(Directions) Repeat word for word the opening stretch of the entries, from the first line through the line containing "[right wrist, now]".

(Given entries)
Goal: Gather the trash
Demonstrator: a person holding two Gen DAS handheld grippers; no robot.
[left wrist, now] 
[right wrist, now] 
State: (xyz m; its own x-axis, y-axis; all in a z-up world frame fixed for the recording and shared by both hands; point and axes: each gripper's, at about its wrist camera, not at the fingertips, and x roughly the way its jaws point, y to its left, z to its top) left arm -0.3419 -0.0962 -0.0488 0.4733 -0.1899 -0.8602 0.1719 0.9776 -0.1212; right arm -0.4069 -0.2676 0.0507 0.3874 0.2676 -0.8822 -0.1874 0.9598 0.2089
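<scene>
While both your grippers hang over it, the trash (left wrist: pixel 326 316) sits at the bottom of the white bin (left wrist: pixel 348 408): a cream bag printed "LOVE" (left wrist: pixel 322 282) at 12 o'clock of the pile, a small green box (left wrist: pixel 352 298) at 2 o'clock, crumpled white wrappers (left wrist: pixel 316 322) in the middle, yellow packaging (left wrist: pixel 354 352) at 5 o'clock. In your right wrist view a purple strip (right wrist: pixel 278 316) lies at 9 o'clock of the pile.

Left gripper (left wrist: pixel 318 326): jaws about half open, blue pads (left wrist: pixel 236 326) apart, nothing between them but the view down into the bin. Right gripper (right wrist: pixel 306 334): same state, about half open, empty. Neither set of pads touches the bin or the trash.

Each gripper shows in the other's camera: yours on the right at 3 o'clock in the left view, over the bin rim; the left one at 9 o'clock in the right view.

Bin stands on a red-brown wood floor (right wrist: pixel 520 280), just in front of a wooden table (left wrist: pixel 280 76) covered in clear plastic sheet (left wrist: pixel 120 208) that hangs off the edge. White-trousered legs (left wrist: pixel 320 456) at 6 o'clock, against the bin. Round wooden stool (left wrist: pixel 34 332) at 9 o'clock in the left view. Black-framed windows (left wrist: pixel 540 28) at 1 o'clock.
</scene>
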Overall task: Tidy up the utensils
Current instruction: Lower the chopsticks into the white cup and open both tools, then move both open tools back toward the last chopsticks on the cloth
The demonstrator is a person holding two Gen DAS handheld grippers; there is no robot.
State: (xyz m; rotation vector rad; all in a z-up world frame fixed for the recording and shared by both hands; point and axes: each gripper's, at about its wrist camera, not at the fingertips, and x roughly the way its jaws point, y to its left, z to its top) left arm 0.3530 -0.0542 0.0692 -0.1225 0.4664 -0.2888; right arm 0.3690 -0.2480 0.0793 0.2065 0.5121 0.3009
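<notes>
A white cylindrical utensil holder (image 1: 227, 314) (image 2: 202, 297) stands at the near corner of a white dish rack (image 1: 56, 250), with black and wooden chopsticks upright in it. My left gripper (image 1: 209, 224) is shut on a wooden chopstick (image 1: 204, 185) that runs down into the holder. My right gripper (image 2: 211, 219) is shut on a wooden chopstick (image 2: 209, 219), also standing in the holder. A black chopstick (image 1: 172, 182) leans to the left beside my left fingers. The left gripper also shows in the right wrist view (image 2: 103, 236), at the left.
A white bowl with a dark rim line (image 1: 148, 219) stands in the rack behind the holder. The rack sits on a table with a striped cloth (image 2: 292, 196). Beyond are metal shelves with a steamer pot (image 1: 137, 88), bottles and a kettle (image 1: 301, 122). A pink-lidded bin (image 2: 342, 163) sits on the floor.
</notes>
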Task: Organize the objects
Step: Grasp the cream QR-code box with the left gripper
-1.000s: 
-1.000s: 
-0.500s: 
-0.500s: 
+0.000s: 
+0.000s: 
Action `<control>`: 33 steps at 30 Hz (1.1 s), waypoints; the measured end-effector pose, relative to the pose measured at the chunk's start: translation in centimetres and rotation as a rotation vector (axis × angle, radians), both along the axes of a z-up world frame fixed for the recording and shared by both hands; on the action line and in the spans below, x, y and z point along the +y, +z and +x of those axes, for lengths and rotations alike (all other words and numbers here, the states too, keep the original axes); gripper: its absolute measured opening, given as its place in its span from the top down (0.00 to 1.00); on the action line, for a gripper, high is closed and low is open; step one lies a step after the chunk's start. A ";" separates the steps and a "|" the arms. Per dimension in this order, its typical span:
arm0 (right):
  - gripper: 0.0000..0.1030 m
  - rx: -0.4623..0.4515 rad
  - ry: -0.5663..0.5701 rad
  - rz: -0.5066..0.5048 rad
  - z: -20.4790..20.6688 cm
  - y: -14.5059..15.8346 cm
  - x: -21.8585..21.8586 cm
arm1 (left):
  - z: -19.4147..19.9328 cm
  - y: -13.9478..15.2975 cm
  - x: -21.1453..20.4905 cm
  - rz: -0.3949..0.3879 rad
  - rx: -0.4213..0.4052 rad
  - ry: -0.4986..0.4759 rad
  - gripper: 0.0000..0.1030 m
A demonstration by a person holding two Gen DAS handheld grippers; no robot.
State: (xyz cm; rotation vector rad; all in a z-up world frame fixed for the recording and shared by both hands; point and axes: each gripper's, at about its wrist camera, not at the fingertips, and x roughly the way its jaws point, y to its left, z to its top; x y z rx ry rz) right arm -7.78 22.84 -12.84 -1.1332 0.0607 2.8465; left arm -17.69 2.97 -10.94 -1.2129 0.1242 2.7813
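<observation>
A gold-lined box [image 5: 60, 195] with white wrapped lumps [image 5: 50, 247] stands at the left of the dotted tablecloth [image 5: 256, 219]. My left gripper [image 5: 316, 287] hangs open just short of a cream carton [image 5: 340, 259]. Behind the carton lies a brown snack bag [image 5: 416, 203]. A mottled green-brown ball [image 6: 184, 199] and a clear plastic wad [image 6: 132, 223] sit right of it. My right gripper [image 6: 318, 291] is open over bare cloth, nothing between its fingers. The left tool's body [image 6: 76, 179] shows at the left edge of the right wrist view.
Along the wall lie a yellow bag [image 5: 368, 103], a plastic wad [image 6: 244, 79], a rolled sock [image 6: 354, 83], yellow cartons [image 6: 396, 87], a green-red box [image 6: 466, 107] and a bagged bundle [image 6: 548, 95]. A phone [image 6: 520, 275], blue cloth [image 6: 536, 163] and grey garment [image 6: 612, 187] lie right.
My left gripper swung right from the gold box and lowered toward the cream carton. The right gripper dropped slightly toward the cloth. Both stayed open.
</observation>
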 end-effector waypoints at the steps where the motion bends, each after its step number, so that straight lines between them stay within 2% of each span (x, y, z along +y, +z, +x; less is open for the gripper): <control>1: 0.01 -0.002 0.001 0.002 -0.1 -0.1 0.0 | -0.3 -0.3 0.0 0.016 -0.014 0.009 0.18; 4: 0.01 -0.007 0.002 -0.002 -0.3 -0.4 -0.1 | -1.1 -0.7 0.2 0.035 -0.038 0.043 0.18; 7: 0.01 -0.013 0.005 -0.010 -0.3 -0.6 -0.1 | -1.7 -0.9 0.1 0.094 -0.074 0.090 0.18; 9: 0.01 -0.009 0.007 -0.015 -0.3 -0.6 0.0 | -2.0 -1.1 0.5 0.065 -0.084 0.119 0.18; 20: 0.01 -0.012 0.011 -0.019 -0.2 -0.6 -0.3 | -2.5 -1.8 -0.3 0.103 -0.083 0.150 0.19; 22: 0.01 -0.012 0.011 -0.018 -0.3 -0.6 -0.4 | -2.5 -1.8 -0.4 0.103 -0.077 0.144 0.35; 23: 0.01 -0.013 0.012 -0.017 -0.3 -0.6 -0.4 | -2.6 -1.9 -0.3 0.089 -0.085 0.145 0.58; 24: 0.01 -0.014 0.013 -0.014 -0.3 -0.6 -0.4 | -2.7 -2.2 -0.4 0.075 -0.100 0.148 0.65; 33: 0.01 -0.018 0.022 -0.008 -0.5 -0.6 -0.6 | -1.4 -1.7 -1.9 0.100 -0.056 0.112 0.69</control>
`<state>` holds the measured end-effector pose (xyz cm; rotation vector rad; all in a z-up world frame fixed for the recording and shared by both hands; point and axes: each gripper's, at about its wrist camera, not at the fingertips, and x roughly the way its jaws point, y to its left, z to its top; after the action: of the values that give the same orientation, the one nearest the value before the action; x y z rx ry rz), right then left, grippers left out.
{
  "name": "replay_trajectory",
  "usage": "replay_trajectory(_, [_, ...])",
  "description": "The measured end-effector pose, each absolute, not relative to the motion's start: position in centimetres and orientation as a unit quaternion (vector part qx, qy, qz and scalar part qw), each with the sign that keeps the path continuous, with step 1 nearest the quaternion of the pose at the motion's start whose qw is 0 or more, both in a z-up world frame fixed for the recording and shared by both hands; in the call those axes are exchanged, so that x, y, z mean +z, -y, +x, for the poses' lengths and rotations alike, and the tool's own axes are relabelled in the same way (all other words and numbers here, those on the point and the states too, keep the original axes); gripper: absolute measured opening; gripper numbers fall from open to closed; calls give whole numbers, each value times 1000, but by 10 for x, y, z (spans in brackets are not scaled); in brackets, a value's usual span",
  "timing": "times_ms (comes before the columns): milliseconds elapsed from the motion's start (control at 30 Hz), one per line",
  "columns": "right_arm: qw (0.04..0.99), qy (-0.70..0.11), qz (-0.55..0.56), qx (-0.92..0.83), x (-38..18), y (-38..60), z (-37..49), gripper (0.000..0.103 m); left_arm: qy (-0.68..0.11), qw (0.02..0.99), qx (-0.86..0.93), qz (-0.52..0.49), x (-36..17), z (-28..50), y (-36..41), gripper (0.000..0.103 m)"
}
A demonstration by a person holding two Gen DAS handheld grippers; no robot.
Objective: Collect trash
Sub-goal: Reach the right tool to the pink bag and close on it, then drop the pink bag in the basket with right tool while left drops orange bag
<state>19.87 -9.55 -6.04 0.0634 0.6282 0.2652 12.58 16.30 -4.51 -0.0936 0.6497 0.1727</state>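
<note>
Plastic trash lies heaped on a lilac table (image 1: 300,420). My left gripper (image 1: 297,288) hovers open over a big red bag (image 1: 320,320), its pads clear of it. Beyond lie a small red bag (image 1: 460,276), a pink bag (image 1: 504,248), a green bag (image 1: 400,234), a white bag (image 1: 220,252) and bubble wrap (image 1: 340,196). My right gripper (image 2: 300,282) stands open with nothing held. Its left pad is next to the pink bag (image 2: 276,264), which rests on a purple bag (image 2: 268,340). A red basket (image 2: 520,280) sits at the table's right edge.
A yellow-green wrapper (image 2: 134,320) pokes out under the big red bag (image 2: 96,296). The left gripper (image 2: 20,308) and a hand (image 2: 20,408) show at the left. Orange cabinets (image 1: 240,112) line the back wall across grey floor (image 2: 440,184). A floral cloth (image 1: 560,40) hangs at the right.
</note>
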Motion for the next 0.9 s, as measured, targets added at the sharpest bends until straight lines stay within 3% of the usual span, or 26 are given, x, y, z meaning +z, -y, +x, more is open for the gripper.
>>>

(Response to the task)
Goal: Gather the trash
Demonstrator: a person holding two Gen DAS handheld grippers; no robot.
[left wrist, now] 
[right wrist, now] 

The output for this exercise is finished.